A comida nunca chega quentinha. Veja que o arroz e o feijão tem uma quentura de banho-maria, quase um morno, às vezes chegando ao frio. Entre o comer e o largar tudo no prato escolhe-se, normalmente, a terceira alternativa: saciar a fome.
É a opção do almoço para João, Maria, José, Marlene, Manoel, Regina, Ricardo, Samara e tantos mais. Trabalhadores, eles manipulam a necessidade de se alimentar com estripulias. Perto do pagamento, o peso do self-service é mais digestível. Longe do pagamento, come-se menos.
Hoje João encheu o prato de folhas.
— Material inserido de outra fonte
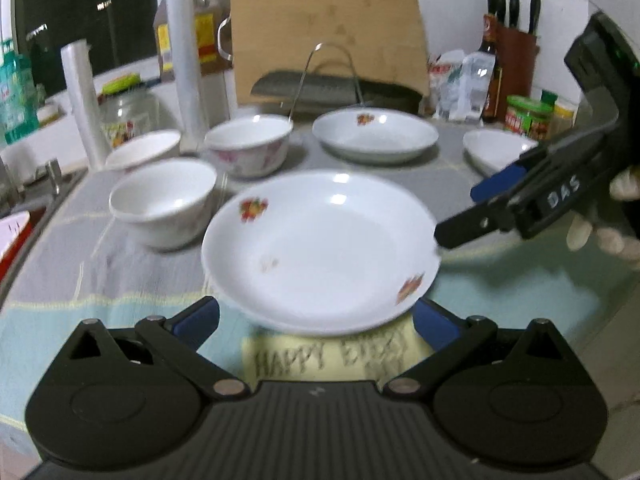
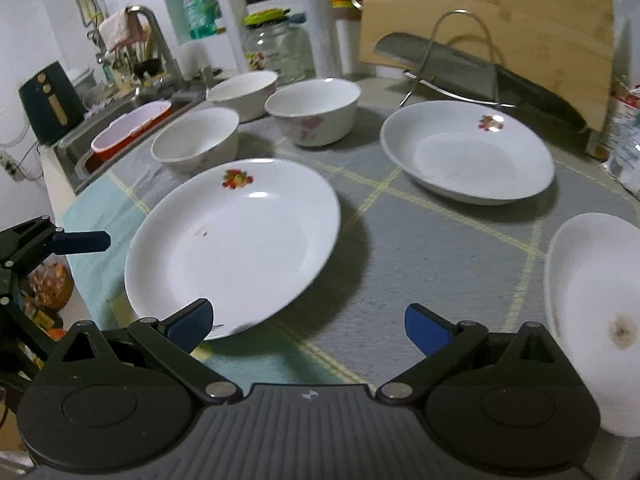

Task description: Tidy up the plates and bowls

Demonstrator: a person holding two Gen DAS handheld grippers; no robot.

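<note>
Your near plate (image 1: 320, 252) is glossy white with small fruit prints, shallow and round, sitting on the checked grey cloth (image 2: 420, 240) right ahead. Your left gripper (image 1: 316, 316) gapes wide at its near rim, empty. Your right gripper (image 2: 308, 322) is spread wide too, holding nothing. Three smooth bowls (image 2: 196, 138) cluster by the steel sink (image 2: 80, 148); a second plate (image 2: 468, 152) lies beyond, near the wooden board (image 2: 500, 20).

Both wrist cameras sit low and close over the cloth-covered counter (image 1: 120, 280), the left one facing the back wall, the right one angled leftward toward the sink (image 2: 80, 148), both sharing the near plate (image 1: 320, 252) (image 2: 232, 248) and bowls
</note>
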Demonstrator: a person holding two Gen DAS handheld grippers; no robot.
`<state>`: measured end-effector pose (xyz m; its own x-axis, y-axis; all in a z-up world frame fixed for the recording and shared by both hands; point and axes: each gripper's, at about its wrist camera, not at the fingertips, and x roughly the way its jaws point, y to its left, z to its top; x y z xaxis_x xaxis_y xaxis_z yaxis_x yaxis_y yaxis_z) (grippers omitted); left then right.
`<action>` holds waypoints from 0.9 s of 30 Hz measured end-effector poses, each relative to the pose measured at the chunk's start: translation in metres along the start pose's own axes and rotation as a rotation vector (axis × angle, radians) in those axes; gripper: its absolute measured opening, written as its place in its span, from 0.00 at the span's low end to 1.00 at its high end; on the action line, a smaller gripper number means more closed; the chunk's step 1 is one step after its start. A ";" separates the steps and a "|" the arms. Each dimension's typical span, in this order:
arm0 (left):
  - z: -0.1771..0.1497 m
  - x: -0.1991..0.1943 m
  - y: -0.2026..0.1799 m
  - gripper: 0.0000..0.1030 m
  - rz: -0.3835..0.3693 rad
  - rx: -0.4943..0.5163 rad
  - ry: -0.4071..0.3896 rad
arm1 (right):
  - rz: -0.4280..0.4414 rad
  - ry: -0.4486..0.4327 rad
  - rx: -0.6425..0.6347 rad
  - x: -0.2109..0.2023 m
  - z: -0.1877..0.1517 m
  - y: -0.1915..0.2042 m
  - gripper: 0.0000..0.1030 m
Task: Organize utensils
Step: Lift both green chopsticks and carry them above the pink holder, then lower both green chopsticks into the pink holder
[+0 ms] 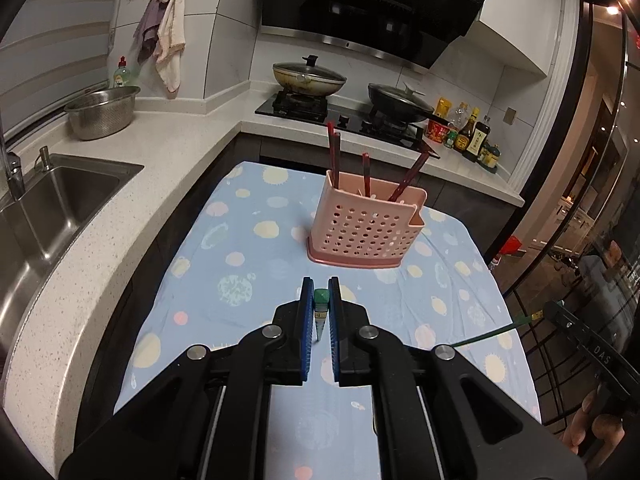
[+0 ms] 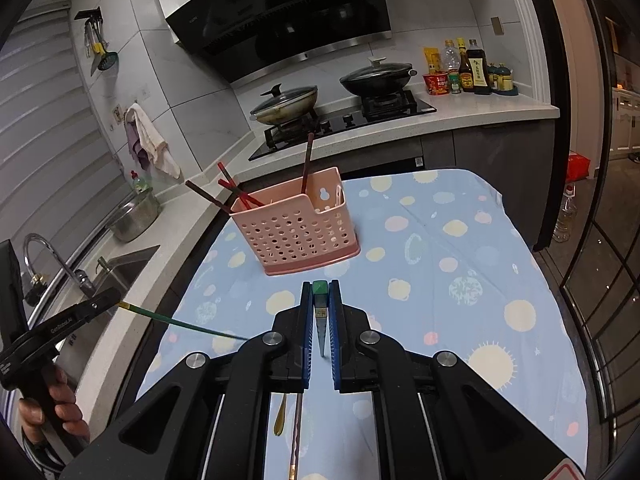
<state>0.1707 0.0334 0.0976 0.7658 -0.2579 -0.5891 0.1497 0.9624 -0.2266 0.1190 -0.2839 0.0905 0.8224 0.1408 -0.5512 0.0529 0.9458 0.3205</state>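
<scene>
Two tongs angled downward over worktop: your left tongs (image 1: pixel 321 304) pinch green chopstick (image 1: pixel 321 314), your right tongs (image 2: pixel 320 300) pinch second green chopstick (image 2: pixel 320 312). Pink holder (image 1: pixel 362 226) with red chopsticks (image 1: pixel 334 156) stands ahead on cloth.

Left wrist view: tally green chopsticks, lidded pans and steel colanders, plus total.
Green chopsticks: 2
Lidded pans: 2
Steel colander: 1
Total: 5
</scene>
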 end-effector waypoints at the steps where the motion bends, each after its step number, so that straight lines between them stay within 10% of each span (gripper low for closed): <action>1: 0.005 0.000 -0.001 0.07 -0.002 0.003 -0.010 | 0.001 -0.006 -0.001 0.001 0.004 0.000 0.07; 27: 0.165 0.010 -0.059 0.07 -0.137 0.052 -0.295 | 0.032 -0.209 -0.020 0.045 0.147 0.010 0.07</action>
<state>0.2728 -0.0124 0.2327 0.8834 -0.3564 -0.3043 0.2896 0.9256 -0.2436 0.2397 -0.3110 0.1821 0.9231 0.1095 -0.3686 0.0148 0.9478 0.3185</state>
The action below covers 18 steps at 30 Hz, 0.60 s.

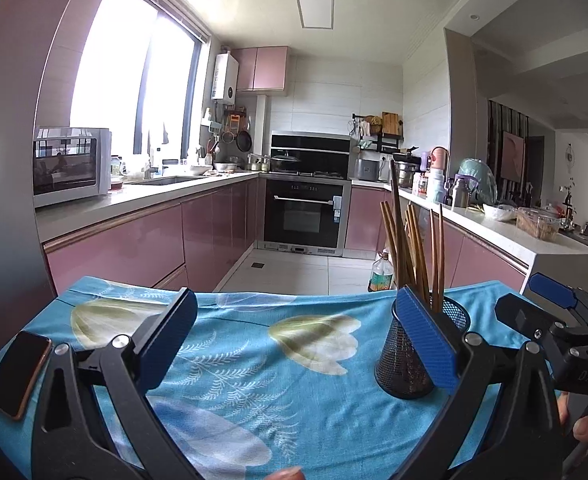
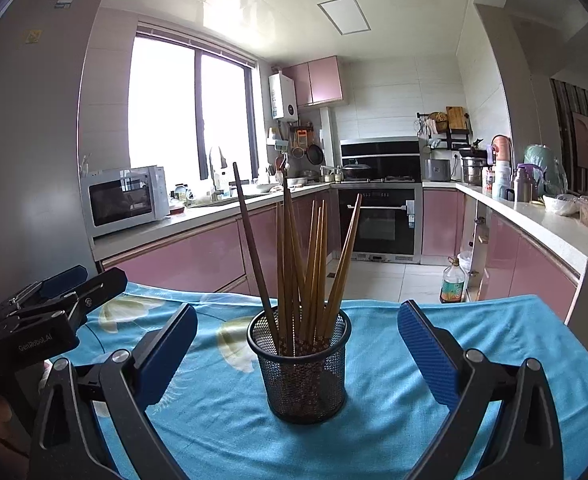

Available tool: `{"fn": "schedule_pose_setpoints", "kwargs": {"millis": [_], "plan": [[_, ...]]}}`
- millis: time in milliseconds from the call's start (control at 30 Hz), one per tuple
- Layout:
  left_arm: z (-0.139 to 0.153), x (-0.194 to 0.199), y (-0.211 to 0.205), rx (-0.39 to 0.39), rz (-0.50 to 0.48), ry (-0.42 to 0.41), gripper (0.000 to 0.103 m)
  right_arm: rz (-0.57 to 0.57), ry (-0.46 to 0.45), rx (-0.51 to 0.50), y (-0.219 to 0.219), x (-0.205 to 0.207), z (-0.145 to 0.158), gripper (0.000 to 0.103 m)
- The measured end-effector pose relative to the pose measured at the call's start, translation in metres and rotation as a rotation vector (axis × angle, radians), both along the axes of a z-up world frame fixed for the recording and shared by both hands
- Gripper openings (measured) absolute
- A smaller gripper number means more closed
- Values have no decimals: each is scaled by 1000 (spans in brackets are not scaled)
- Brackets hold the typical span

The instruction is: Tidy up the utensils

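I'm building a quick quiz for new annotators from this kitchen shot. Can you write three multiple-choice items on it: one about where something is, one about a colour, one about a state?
1. Where are the chopsticks?
A. Lying flat on the cloth
B. Standing in the mesh cup
C. In the sink

2. What is the main colour of the tablecloth?
A. Red
B. Blue
C. Black

3. How do the jaws of the right hand-held gripper stand?
A. Open, touching nothing
B. Shut on the cup
C. Shut on a chopstick

Answers:
1 B: the sticks rise upright out of the black mesh cup.
2 B: the cloth is light blue with pale flower prints.
3 A: both blue pads stand well apart on either side of the cup, with cloth showing between each pad and it.
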<state>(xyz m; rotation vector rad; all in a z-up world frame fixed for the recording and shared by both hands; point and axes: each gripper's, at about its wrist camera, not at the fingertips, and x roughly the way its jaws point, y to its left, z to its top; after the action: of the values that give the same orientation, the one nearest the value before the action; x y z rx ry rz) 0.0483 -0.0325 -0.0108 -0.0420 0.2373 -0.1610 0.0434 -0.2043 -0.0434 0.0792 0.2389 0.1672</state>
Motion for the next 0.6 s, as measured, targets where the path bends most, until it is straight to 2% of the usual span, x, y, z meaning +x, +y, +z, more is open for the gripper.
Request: {"fn": "schedule_pose_setpoints", "kwargs": {"millis": [233, 600], "plan": [[-3, -7, 3, 6, 25, -19, 98, -23, -48, -35, 14, -10, 1, 97], [-7, -9, 8, -2, 49, -7, 98, -37, -51, -49, 21, -15, 2, 97]]}}
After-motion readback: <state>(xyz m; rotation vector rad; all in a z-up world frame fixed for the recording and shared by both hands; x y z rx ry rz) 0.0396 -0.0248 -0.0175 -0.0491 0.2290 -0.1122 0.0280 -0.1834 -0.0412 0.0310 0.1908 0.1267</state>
O alface, a couve, o agrião e a acelga deram cor verde ao bandeijão, que ficou leve e custou pouco. Maria enfeitou a sua salada de repolho com o alaranjado da cenoura em rodelas. José justificou indisposição. Mas pegou arroz, feijão e nada mais, em quantidade do organismo aceitar sem queixa mesmo que o seu dono reclame de enjôo.
“Isto aqui não é um restaurante, é um ponto de encontro”, gritou Marlene, lá de um can to, quando colocaram reparos no tamanho do seu prato: um raso de salada, um rasinho de arroz e uma tirinha de carne. “Eu também não sinto fome no almoço, mas tenho que sair do escritório pelo menos nesse horário senão o dia fica mais longe”, acrescentou Manoel, que escolheu apenas um pedaço de lasanha e um arroz com feijão.
Ambos arrancaram olhares de consentimento e frases tímidas de aprovação. Outras marias e outros joãos, josés, manueis, marlenes e reginas também faziam o almoço de alguns dias antes do pagamento. Era prudência, muito mais do que regime alimentar ou indisposição. Com pratos feitos na proporção das economias que ainda restavam nas carteiras e nas bolsas.
Refeição de trabalhador tem tamanho e dia certo. Nunca o apetite é igual. Normal mesmo, pelo menos naquele restaurante, é a silenciosa compreensão da capacidade de cada frequentador de saber os apertos dos outros, colegas ou conhecidos eventuais que dividem mesas e circunstâncias na hora do almoço. É uma espécie de solidariedade.